VACCINE AGAINST RESPIRATORY SYNCYTIAL VIRUS

The respiratory syncytial virus (RSV) is a com­mon cause of respiratory tract infections that can lead to severe illness, often affecting infants and older adults. During the winter months, an estimated 700,000 to two million cases of RSV are reported. In the United States, RSV infections in older adults account for approximately 177,000 hospitalizations and 14,000 deaths annually.⁷⁹ In Argentina, there are approximately 7,000,000 adults aged 65 and older; about 0.2% of them are expected to experience severe RSV infections, which amounts to around 14,000 patients on aver­age.⁸⁰ Pneumonia, COPD exacerbations or asthma require hospitalization in patients who acquire severe RSV infection. 10% of these patients will die as a consequence of the infection.⁸¹ In many cases, children are the source of infection for older adults, while in other cases, the children can be infected by older adults. Recently, the FDA has approved a vaccine against RSV for adults. The effectiveness of this vaccine was 94.1% (95% confidence interval, 62.4 to 99.9) against severe disease (pneumonia) and 71.7% (95% CI, 56.2 to 82.3) against RSV causing exacerbation of as­sociated respiratory disease.82 In Argentina, this vaccine has not yet been submitted to ANMAT for approval; thus, it is not yet.

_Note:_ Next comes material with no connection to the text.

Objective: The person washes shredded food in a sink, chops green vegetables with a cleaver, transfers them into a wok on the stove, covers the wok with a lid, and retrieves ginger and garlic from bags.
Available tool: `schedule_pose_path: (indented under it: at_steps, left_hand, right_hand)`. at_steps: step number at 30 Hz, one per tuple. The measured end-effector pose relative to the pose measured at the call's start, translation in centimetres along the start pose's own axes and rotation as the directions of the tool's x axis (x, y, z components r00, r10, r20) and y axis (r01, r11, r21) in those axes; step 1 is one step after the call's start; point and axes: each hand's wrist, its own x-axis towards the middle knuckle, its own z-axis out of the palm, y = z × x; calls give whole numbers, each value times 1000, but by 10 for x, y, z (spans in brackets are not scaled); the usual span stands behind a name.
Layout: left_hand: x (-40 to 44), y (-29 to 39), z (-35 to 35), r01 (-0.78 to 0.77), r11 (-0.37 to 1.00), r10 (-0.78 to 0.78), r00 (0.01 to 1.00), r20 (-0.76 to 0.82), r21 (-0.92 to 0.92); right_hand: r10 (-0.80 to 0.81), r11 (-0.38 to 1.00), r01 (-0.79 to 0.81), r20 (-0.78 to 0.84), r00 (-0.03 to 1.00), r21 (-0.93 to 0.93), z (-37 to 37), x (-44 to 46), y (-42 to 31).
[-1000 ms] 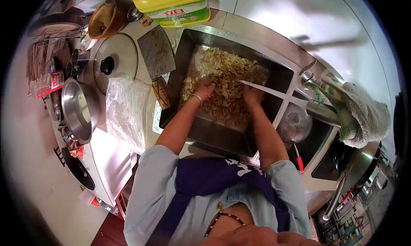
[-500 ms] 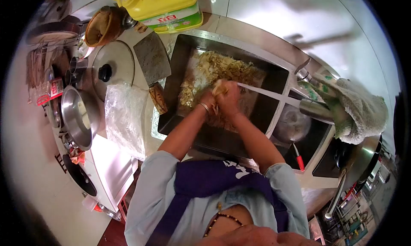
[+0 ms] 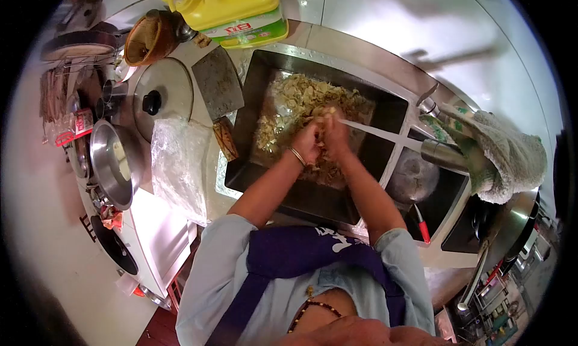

VACCINATION RECOMMENDATIONS FOR ADULTS FROM THE PULMONOLOGIST’S POINT OF VIEW

Vaccines are important for preventing diseases and disease complications throughout life. How­ever, vaccine coverage in adults is generally low and there is still a long way to go before meeting established goals. Among the vaccines recom­mended for adults, the ones that stand out are those against influenza and pneumococcus, as they aim to prevent respiratory complications. These vaccines are especially important for pa­tients with chronic lung diseases such as COPD, asthma, and chronic bronchitis. This committee proposes that, in addition to the specific vaccina­tion schedule recommendations, healthcare pro­viders should follow the guidelines of the Ministry of Health and other relevant organizations so as to simplify adult vaccination recommendations according to different age groups, always trying to complement such recommendations and not reduce them.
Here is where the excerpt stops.